Harry meneó la cabeza. Carole Zane le sonrió amablemente y miró a una de las personas que estaban con ellos. De pronto, Maura apareció junto a ella. Tenía el ojo izquierdo amoratado y una ceja y un pómulo cubiertos con gasa, pero estaba radiante.
– Hola, doctor-dijo Maura-. ¿Me recuerda?
– Me parece que sí. Me salvó la vida en la caravana, ¿verdad? Me alegro de que esté bien.
– Me han dado el alta esta mañana. Llevo diez puntos de sutura, pero poco más. Bueno, Harry, dejémonos de protocolo. No te han hecho bypass. A tu corazón no le ocurre nada; nada en absoluto.
Harry la miró perplejo.
– No lo entiendo. ¿Y el dolor? ¿Y el electro?
Ella le mostró entonces una bolsita. Dentro había algo de color rojizo, de casi diez centímetros de largo.

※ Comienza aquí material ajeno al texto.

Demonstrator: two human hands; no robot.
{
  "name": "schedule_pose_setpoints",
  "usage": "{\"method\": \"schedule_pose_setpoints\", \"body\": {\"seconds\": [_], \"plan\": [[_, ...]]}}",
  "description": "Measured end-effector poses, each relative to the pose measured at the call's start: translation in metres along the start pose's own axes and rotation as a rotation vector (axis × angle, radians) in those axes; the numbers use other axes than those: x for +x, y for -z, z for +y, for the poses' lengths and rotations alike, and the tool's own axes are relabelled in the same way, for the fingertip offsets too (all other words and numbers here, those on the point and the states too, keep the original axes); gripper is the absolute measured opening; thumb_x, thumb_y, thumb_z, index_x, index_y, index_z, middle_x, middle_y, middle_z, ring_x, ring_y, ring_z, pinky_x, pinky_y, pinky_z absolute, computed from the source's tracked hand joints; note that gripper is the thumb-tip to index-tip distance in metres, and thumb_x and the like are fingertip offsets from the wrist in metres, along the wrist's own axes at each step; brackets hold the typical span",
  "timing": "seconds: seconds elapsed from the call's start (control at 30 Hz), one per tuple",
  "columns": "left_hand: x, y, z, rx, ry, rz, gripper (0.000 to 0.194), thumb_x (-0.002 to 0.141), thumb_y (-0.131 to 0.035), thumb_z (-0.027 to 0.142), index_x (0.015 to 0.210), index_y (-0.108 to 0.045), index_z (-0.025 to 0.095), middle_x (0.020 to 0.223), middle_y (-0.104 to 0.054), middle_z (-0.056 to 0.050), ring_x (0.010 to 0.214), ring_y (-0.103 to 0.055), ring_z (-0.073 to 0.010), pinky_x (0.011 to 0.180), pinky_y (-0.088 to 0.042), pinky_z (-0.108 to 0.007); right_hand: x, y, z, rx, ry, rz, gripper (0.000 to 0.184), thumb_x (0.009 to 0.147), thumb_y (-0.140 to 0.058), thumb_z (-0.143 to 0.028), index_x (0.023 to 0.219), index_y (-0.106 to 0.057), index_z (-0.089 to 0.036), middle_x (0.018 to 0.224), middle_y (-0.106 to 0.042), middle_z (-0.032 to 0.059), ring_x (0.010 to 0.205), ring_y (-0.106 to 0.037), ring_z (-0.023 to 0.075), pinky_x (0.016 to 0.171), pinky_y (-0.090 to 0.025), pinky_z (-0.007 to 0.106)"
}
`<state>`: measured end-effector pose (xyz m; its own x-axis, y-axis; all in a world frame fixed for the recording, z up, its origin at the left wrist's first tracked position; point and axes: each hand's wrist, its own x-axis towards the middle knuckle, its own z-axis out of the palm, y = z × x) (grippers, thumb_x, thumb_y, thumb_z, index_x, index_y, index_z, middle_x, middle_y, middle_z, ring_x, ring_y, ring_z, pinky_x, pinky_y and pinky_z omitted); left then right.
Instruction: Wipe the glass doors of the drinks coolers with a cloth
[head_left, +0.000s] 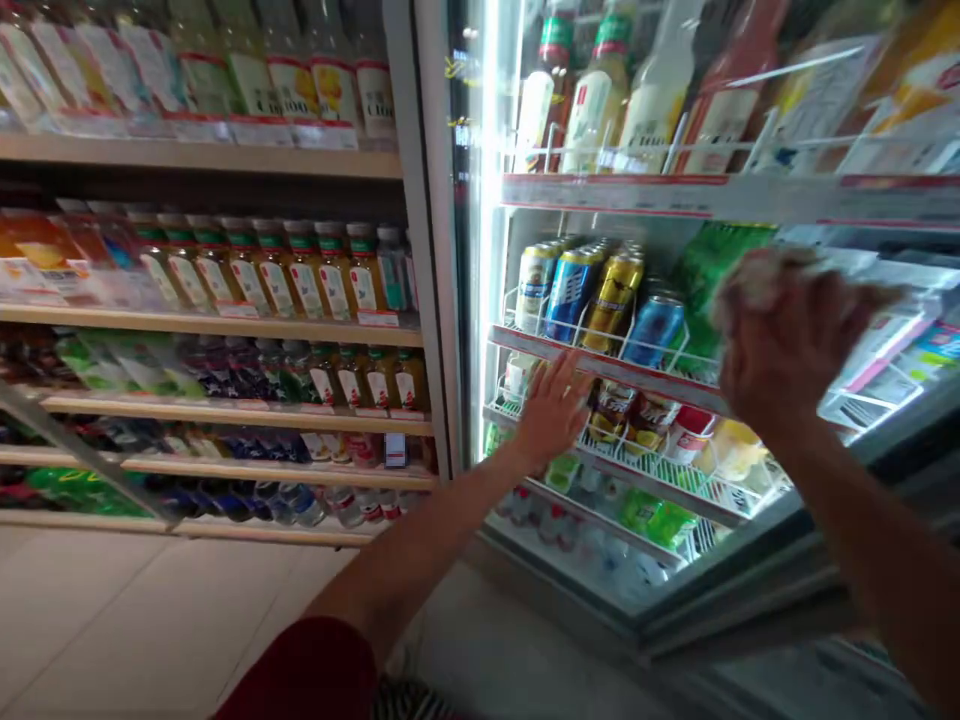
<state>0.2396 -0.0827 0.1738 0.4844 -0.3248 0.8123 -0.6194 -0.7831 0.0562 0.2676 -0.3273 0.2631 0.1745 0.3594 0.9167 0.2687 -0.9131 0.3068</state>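
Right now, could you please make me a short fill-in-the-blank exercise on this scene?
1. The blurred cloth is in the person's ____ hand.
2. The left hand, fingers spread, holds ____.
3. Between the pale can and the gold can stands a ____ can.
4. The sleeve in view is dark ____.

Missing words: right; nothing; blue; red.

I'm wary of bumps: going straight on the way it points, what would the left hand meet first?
Probably the glass door, if the left hand isn't touching it; gold cans stand beyond. Depth is unclear.
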Motion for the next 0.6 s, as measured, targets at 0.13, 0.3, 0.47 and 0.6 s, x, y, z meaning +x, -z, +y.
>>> {"method": "schedule_pose_setpoints", "body": {"seconds": [0.13,0.3,0.47,0.6], "plan": [[0.012,-0.006,-0.051,0.026,-0.034,0.105,0.050,0.087,-0.037,0.026,0.136,-0.029,0.020,0.149,-0.017,-0.010,0.139,-0.004,-0.0223,0.111,-0.014,-0.050,0.005,-0.003,-0.016,-0.157,-0.291,0.264,0.049,0.089,-0.035,-0.028,0.137,-0.035,-0.018,0.145,-0.026,0.0135,0.134,-0.016,0.0401,0.101,-0.015,0.066],[0.012,-0.010,-0.109,0.046,-0.199,0.108,0.053,0.086,-0.042,0.025,0.137,-0.028,0.022,0.148,-0.022,-0.010,0.138,-0.010,-0.0231,0.111,-0.014,-0.048,-0.032,-0.028,-0.056,-0.112,0.060,-0.147,0.060,0.085,-0.042,-0.024,0.141,-0.021,-0.033,0.142,-0.035,0.0038,0.134,-0.025,0.0297,0.104,-0.027,0.057],[0.006,-0.015,-0.140,0.069,-0.339,0.134,0.058,0.085,-0.044,0.022,0.139,-0.024,0.023,0.145,-0.029,-0.009,0.137,-0.014,-0.0202,0.112,-0.014,-0.043,-0.045,-0.008,0.015,-0.388,-0.355,0.396,0.048,0.088,-0.036,-0.026,0.135,-0.039,-0.019,0.139,-0.035,0.0185,0.130,-0.029,0.0382,0.098,-0.029,0.061],[-0.012,-0.038,-0.137,0.036,-0.257,0.220,0.059,0.085,-0.044,0.025,0.140,-0.022,0.024,0.146,-0.027,-0.008,0.137,-0.013,-0.0215,0.112,-0.011,-0.045,-0.100,-0.009,0.004,-0.255,-0.469,0.261,0.051,0.089,-0.031,-0.025,0.140,-0.025,-0.026,0.145,-0.021,0.0140,0.134,-0.017,0.0396,0.102,-0.015,0.065]]}}
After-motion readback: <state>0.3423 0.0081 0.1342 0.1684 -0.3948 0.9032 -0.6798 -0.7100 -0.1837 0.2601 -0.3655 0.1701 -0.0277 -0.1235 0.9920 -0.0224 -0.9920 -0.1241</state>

– Te han extraído esto, Harry -dijo Maura-. Es bambú, y por eso nunca aparecía en las radiografías. Lo has tenido en la espalda todos estos años, y poco a poco se abría paso hacia el pecho. La punta… sí, presionaba ya el corazón.

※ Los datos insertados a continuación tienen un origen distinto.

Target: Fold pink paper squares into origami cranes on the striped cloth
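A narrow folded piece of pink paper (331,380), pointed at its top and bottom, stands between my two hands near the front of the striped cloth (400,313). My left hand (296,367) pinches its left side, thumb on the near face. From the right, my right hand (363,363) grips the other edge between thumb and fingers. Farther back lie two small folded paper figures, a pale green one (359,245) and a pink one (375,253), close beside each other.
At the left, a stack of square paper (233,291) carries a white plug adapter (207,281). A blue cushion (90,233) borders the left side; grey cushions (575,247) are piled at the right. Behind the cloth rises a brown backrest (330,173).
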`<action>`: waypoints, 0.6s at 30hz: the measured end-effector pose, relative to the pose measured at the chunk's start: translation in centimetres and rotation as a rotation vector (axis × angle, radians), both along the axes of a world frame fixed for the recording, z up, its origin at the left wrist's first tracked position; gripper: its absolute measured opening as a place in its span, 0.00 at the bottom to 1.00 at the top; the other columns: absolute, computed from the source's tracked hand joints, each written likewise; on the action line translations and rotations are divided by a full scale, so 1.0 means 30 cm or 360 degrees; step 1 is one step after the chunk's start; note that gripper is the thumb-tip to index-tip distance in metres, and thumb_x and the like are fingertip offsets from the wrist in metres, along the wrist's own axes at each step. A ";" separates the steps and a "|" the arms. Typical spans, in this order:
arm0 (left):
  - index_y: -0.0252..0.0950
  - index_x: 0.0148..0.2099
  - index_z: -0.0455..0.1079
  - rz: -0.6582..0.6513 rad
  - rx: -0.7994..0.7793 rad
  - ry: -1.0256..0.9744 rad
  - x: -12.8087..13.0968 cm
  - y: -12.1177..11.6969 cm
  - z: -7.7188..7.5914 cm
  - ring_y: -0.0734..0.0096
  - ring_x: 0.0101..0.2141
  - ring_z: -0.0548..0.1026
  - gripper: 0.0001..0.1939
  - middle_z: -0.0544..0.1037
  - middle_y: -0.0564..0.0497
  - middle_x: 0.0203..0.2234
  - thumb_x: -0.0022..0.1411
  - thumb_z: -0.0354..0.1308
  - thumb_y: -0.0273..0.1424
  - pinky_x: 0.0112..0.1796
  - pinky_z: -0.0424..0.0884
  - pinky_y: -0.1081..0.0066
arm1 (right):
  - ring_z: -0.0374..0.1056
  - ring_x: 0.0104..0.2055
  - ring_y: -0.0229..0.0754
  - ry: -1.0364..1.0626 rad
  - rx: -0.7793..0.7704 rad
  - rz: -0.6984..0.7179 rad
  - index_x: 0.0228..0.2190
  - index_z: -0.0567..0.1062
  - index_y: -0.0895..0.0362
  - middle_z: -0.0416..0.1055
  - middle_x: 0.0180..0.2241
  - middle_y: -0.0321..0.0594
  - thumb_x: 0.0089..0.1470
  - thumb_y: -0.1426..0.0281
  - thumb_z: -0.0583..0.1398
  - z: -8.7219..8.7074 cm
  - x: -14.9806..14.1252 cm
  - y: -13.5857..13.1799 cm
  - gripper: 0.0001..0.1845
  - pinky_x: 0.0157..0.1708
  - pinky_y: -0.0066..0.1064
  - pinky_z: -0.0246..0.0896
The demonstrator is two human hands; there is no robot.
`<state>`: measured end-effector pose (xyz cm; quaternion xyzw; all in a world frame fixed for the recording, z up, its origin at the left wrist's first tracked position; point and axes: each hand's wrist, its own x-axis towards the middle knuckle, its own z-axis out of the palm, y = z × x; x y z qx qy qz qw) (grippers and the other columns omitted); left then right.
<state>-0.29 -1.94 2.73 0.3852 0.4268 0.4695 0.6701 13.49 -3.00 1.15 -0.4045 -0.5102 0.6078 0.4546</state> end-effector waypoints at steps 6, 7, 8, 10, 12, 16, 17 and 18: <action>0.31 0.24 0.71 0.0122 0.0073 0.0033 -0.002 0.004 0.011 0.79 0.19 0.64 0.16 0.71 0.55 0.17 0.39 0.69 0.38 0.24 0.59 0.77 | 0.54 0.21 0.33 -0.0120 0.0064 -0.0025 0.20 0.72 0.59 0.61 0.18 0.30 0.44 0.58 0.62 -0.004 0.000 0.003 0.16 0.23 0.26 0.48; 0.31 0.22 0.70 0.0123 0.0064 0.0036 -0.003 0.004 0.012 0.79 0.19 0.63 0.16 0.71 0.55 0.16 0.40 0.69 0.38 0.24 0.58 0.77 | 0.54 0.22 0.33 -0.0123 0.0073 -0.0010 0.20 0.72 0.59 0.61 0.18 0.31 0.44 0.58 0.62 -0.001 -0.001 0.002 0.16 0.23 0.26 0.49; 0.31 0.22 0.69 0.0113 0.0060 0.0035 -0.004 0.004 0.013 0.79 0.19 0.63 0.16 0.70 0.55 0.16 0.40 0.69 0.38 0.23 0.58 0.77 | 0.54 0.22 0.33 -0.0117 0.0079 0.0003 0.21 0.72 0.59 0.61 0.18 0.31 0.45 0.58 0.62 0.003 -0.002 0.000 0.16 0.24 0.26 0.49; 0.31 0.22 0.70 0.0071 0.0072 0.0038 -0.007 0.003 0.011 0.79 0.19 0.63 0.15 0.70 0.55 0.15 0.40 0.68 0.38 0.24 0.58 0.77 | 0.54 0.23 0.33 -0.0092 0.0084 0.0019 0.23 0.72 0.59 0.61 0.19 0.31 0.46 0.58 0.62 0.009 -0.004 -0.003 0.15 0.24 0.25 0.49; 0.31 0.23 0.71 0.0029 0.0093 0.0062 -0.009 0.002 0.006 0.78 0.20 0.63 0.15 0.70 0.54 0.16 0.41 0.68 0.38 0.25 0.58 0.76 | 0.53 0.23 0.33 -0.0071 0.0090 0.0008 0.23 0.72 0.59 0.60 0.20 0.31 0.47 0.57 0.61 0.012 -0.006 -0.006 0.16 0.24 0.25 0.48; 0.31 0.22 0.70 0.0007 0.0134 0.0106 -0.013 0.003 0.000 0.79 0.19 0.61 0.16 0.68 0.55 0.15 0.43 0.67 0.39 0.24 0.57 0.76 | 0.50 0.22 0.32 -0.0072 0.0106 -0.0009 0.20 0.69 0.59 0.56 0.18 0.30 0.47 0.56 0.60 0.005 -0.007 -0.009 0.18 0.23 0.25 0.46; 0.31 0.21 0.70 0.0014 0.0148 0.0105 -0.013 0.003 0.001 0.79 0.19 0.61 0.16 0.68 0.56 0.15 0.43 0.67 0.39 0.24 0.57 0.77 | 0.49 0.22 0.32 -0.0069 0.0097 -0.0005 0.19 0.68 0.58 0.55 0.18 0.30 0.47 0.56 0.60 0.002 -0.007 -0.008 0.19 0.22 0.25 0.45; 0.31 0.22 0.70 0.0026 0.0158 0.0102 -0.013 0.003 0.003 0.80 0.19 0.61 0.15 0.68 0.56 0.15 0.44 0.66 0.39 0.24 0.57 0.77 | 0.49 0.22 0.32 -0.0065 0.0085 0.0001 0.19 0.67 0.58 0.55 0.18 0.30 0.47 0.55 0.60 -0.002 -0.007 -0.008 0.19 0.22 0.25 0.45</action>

– Cuando hemos visto que los arteriogramas eran normales, le hemos hecho un escáner -le explicó Carole Zane-. Y ahí estaba. Extraérselo ha sido relativamente sencillo.
– Así que nada de maldición… -concluyó Maura.
– Pues no sé, porque ser un imbécil terminal puede considerarse una verdadera maldición. Nunca podré dejar de preocuparme.
– He hablado con tu hermano, y con el mío. Tom está ahora mismo en la mansión de Atwater, y también tu abogado. Dice Tom que han encontrado documentación sobre la Tabla Redonda para parar un tren: cintas grabadas, libros de contabilidad…
– Perchek tiene un apartamento en Manhattan -dijo Harry-. Creo que es ahí donde guardaba los disfraces y las placas de identificación, y las drogas que utilizaba. Si localizamos el apartamento, probablemente encontremos el Aramine que le inyectó a Evie.
– ¿Es el tal Perchek el que mató al policía en el ascensor? -preguntó la doctora Zane.
– Y a la enfermera.
– No, a la enfermera, no. Ha pasado casi toda la noche en el quirófano, pero ya se encuentra bastante bien; se repondrá.
– Me alegro mucho.
– Encontraron el cadáver de un hombre flotando en el desagüe junto al que lo encontraron a usted -explicó la doctora-. ¿Era él?
Harry asintió con la cabeza y sonrió al pensar en Ray Santana.
– Me parece que será mejor que lo dejemos descansar un rato -dijo Zane, que le apretó la mano cariñosamente, se ajustó los auriculares y salió.
Maura le levantó ligeramente la mascarilla a Harry y lo besó en los labios.
– Bambú -dijo él.
– Bambú -repitió ella, que le acarició la frente y lo volvió a besar-. Eh… ¿no te han dicho nunca que te pareces a Gene Hackman?